ABOUT THIS EXERCISE
Retype the full set of data, character for character.
============
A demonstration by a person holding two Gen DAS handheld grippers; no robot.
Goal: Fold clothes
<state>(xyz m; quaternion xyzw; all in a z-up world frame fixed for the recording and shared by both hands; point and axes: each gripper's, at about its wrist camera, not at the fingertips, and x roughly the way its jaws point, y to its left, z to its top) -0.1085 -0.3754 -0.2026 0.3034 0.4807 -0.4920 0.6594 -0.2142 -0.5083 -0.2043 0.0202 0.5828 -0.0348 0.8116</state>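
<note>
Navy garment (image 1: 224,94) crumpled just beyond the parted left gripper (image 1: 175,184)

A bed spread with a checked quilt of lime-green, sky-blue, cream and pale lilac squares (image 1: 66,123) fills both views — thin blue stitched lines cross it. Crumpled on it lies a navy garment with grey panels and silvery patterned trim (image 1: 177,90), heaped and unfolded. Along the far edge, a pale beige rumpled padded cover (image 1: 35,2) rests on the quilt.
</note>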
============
RESULT
A demonstration by a person holding two Gen DAS handheld grippers; no robot.
Goal: Fold clothes
<state>(xyz m; quaternion xyzw; all in a z-up world frame fixed for the recording and shared by both hands; point and axes: each gripper's, at about its wrist camera, not at the fingertips, and x roughly the way its jaws point, y to its left, z to its top) -0.1085 -0.3754 -0.2026 0.3034 0.4807 -0.4920 0.6594 -0.2142 -0.5083 -0.2043 0.0202 0.5828 -0.0348 0.8116</state>
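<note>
Navy garment (image 1: 224,94) crumpled just beyond the parted left gripper (image 1: 175,184)

A bed spread with a checked quilt of lime-green, sky-blue, cream and pale lilac squares (image 1: 66,123) fills both views — thin blue stitched lines cross it. Crumpled on it lies a navy garment with grey panels and silvery patterned trim (image 1: 177,90), heaped and unfolded. Along the far edge, a pale beige rumpled padded cover (image 1: 35,2) rests on the quilt.
</note>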

The answer has been written out in full.